Set down all the data again. Change nothing.
----------------
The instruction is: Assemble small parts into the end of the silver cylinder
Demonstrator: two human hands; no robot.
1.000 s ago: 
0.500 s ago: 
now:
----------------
ANSWER BOX:
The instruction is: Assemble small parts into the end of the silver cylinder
Demonstrator: two human hands; no robot.
1.000 s ago: 
0.500 s ago: 
now:

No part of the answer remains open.